**Work item**
Transcribe all of the data verbatim, please, and leave out its pictures.

⁂

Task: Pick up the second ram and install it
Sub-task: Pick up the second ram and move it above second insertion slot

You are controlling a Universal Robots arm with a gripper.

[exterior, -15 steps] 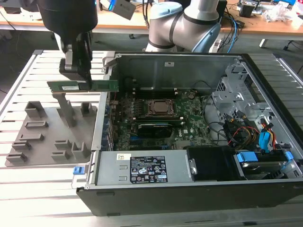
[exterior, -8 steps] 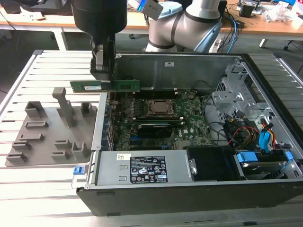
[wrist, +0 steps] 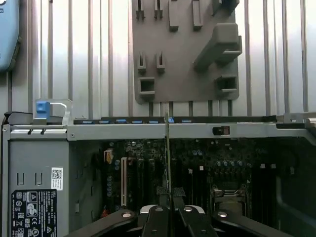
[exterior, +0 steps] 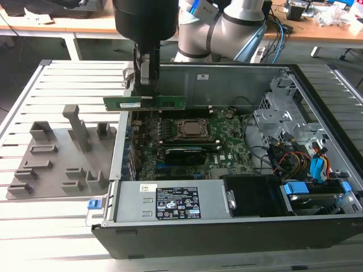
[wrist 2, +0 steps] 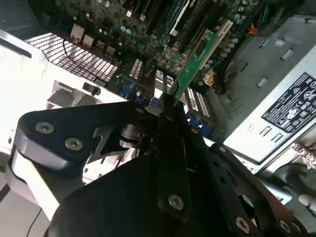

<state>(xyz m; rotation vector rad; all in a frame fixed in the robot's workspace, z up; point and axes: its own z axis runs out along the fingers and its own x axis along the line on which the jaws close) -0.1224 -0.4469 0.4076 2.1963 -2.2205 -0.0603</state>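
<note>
The second ram (exterior: 145,103) is a long green stick with a white label. It hangs level over the edge of the open computer case at the exterior view's left, above the motherboard (exterior: 227,148). My gripper (exterior: 146,90) is shut on its top edge from above. In the second wrist view the ram (wrist 2: 198,57) juts out from between the black fingers (wrist 2: 170,111), over the board's slots. The first wrist view has the ram (wrist: 167,148) edge-on, a thin line running from the gripper (wrist: 171,193) toward the case wall.
A grey fixture plate (exterior: 51,170) with slots and posts lies on the slatted table at the exterior view's left of the case. Inside the case are a CPU socket (exterior: 191,129), a power supply (exterior: 170,201) with labels, drive bays and cables (exterior: 306,161).
</note>
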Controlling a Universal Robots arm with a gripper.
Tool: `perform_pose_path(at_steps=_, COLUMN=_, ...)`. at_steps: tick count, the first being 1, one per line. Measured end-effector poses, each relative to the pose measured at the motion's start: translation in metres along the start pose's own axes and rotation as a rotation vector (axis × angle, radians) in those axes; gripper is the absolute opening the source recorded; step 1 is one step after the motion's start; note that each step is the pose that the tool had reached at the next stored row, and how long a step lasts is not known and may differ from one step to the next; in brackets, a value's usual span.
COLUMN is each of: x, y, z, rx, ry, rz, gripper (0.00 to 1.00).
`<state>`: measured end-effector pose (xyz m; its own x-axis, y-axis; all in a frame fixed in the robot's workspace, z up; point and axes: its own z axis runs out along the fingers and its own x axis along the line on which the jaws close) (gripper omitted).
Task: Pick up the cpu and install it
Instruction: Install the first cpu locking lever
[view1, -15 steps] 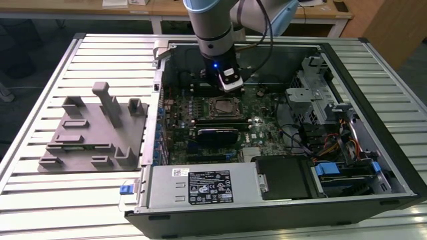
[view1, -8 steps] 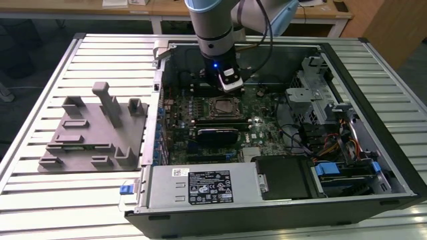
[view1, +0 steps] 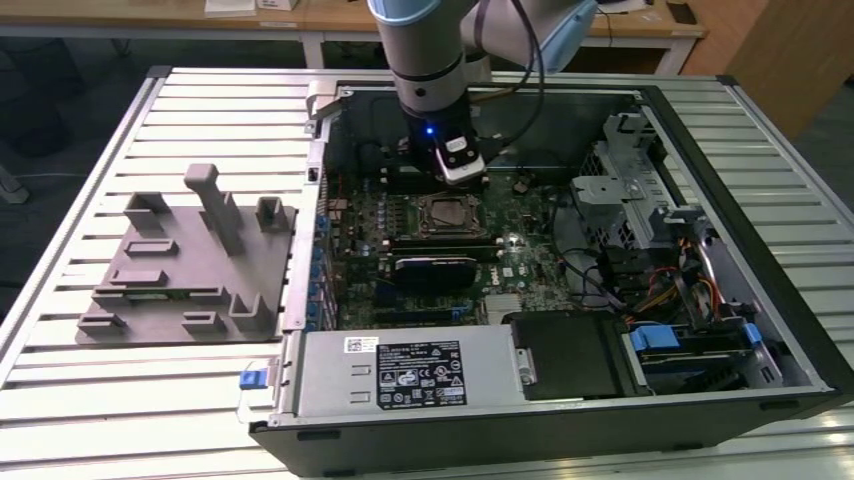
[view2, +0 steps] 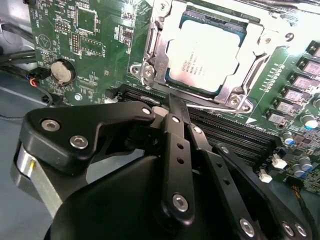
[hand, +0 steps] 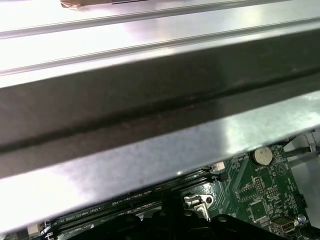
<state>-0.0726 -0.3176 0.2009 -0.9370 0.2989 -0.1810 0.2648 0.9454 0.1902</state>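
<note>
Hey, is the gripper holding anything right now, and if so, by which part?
Nothing is held. The gripper sits shut and empty beside the socket frame, while the cpu lies seated in the socket.

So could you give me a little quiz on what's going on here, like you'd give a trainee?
1. True or false: the chip lies inside the metal frame on the green board.
2. Where is the tool? A: over the board inside the computer case. B: over the grey holder block. C: beyond the table's edge.
3. Fill in: the round coin battery sits on the green ____.

Key: 1 true; 2 A; 3 board.
</note>
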Motion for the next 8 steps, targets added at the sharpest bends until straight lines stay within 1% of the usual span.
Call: perform_pose_path(at_steps=8, x=0.0027, y=0.0034, z=0.0008, rx=0.0012, ry=-0.0012, rz=0.008, gripper=0.11)
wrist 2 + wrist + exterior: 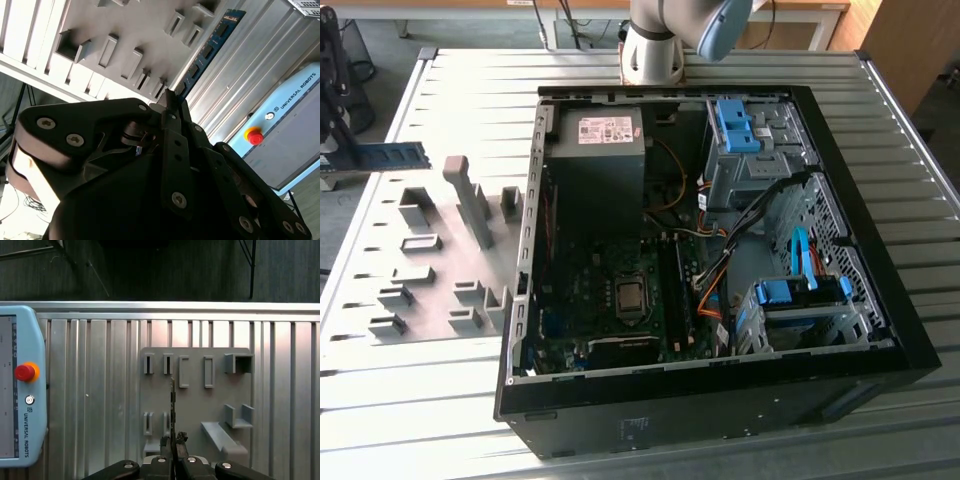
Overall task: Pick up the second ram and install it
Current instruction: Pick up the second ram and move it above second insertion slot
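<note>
The second ram (pixel 388 156) is a thin blue-green strip, held level above the far end of the grey fixture plate (pixel 430 262) at the exterior view's left. My gripper (pixel 332 160) is shut on one end of it, at the picture's left edge. In the second wrist view the ram (pixel 212 42) runs away from my fingertips (pixel 170 102), with dark chips along it. The first wrist view has it edge-on as a thin line (pixel 172 402) above the fixture plate (pixel 195 405), with my gripper (pixel 173 441) clamped on its near end.
An open black computer case (pixel 720 400) lies on the ribbed metal table (pixel 900 130), with motherboard, CPU socket (pixel 630 296), long memory slots (pixel 675 290), power supply (pixel 600 150) and blue drive caddies (pixel 800 290). A teach pendant with a red button (pixel 24 372) lies beside the fixture plate.
</note>
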Available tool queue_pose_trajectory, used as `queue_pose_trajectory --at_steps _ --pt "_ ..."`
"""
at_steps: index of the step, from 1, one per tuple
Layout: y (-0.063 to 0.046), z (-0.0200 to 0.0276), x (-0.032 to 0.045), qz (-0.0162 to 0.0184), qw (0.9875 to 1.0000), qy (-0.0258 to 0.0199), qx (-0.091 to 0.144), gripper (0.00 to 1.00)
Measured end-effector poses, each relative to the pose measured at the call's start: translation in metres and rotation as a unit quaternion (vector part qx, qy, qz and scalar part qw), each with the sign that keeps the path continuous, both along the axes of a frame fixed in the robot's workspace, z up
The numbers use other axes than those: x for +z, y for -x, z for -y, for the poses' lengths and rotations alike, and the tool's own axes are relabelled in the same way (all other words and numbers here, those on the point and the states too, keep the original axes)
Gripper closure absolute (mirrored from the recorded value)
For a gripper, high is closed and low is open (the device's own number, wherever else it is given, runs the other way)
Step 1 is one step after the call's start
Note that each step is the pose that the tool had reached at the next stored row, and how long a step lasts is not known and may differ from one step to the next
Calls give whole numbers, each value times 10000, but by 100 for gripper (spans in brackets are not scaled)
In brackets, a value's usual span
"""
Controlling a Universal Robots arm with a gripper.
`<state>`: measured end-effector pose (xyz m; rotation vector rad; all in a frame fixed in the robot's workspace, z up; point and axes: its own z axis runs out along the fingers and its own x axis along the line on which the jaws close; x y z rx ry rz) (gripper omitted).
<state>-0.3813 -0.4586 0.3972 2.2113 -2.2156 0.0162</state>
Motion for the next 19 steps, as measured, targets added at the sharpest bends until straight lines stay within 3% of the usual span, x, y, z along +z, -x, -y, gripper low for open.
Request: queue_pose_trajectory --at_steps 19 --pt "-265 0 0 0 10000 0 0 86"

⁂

**Solution**
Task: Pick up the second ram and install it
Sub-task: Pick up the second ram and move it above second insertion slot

You are controlling a Universal Robots arm with a gripper.

[exterior, -15 steps] 
[exterior, -8 steps] 
[wrist, +0 steps] 
[exterior, +0 steps] 
[wrist 2, +0 steps] 

<state>(xyz m; rotation vector rad; all in a frame fixed in the robot's workspace, z up; point and axes: its own z axis runs out along the fingers and its own x axis along the line on which the jaws close) -0.1224 -0.4469 0.4076 2.1963 -2.2205 -0.0603</state>
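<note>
The second ram (exterior: 145,103) is a long green stick with a white label. It hangs level over the edge of the open computer case at the exterior view's left, above the motherboard (exterior: 227,148). My gripper (exterior: 146,90) is shut on its top edge from above. In the second wrist view the ram (wrist 2: 198,57) juts out from between the black fingers (wrist 2: 170,111), over the board's slots. The first wrist view has the ram (wrist: 167,148) edge-on, a thin line running from the gripper (wrist: 171,193) toward the case wall.
A grey fixture plate (exterior: 51,170) with slots and posts lies on the slatted table at the exterior view's left of the case. Inside the case are a CPU socket (exterior: 191,129), a power supply (exterior: 170,201) with labels, drive bays and cables (exterior: 306,161).
</note>
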Controlling a Universal Robots arm with a gripper.
Tool: `perform_pose_path(at_steps=_, COLUMN=_, ...)`. at_steps: tick count, the first being 1, one per line. Measured end-effector poses, each relative to the pose measured at the motion's start: translation in metres along the start pose's own axes and rotation as a rotation vector (axis × angle, radians) in those axes; gripper is the absolute opening the source recorded; step 1 is one step after the motion's start; note that each step is the pose that the tool had reached at the next stored row, and how long a step lasts is not known and may differ from one step to the next; in brackets, a value's usual span.
COLUMN is each of: x, y, z, rx, ry, rz, gripper (0.00 to 1.00).
`<state>`: measured end-effector pose (xyz m; its own x-axis, y-axis; all in a frame fixed in the robot's workspace, z up; point and axes: its own z axis runs out along the fingers and its own x axis along the line on which the jaws close) (gripper omitted).
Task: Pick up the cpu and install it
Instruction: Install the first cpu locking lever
[view1, -15 steps] 
[view1, -8 steps] 
[view1, +0 steps] 
[view2, +0 steps] 
[hand, +0 steps] 
<state>-0.0726 -0.3176 0.2009 -0.9370 0.2989 -0.1810 0.2648 0.9454 0.1902</state>
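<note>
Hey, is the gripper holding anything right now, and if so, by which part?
Nothing is held. The gripper sits shut and empty beside the socket frame, while the cpu lies seated in the socket.

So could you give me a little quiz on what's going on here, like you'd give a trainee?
1. True or false: the chip lies inside the metal frame on the green board.
2. Where is the tool? A: over the board inside the computer case. B: over the grey holder block. C: beyond the table's edge.
3. Fill in: the round coin battery sits on the green ____.

Key: 1 true; 2 A; 3 board.
</note>
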Motion for the next 8 steps, targets added at the sharpest bends until straight lines stay within 1% of the usual span.
Call: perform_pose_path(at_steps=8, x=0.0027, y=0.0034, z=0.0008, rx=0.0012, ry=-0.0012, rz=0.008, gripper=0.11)
wrist 2 + wrist + exterior: 
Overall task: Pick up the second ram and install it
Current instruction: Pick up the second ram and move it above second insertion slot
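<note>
The second ram (pixel 388 156) is a thin blue-green strip, held level above the far end of the grey fixture plate (pixel 430 262) at the exterior view's left. My gripper (pixel 332 160) is shut on one end of it, at the picture's left edge. In the second wrist view the ram (pixel 212 42) runs away from my fingertips (pixel 170 102), with dark chips along it. The first wrist view has it edge-on as a thin line (pixel 172 402) above the fixture plate (pixel 195 405), with my gripper (pixel 173 441) clamped on its near end.
An open black computer case (pixel 720 400) lies on the ribbed metal table (pixel 900 130), with motherboard, CPU socket (pixel 630 296), long memory slots (pixel 675 290), power supply (pixel 600 150) and blue drive caddies (pixel 800 290). A teach pendant with a red button (pixel 24 372) lies beside the fixture plate.
</note>
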Available tool queue_pose_trajectory, used as `queue_pose_trajectory --at_steps _ --pt "_ ..."`
"""
at_steps: index of the step, from 1, one per tuple
Layout: y (-0.063 to 0.046), z (-0.0200 to 0.0276), x (-0.032 to 0.045), qz (-0.0162 to 0.0184), qw (0.9875 to 1.0000), qy (-0.0258 to 0.0199), qx (-0.091 to 0.144), gripper (0.00 to 1.00)
Measured end-effector poses, each relative to the pose measured at the call's start: translation in metres and rotation as a unit quaternion (vector part qx, qy, qz and scalar part qw), each with the sign that keeps the path continuous, both along the axes of a frame fixed in the robot's workspace, z up
The numbers use other axes than those: x for +z, y for -x, z for -y, for the poses' lengths and rotations alike, and the tool's own axes are relabelled in the same way (all other words and numbers here, those on the point and the states too, keep the original axes)
Gripper closure absolute (mirrored from the recorded value)
For a gripper, high is closed and low is open (the device's own number, wherever else it is given, runs the other way)
Step 1 is one step after the call's start
Note that each step is the pose that the tool had reached at the next stored row, and how long a step lasts is not known and may differ from one step to the next
Calls give whole numbers, each value times 10000, but by 100 for gripper (spans in brackets are not scaled)
In brackets, a value's usual span
"""
Controlling a Universal Robots arm with a gripper.
`<state>`: measured end-effector pose (xyz m; rotation vector rad; all in a frame fixed in the robot's workspace, z up; point and axes: its own z axis runs out along the fingers and its own x axis along the line on which the jaws close; x y z rx ry rz) (gripper omitted).
<state>-0.3813 -0.4586 0.3972 2.2113 -2.2156 0.0162</state>
Motion for the next 19 steps, as measured, targets added at the sharpest bends until straight lines stay within 3% of the usual span, x, y, z along +z, -x, -y, gripper low for open.
Request: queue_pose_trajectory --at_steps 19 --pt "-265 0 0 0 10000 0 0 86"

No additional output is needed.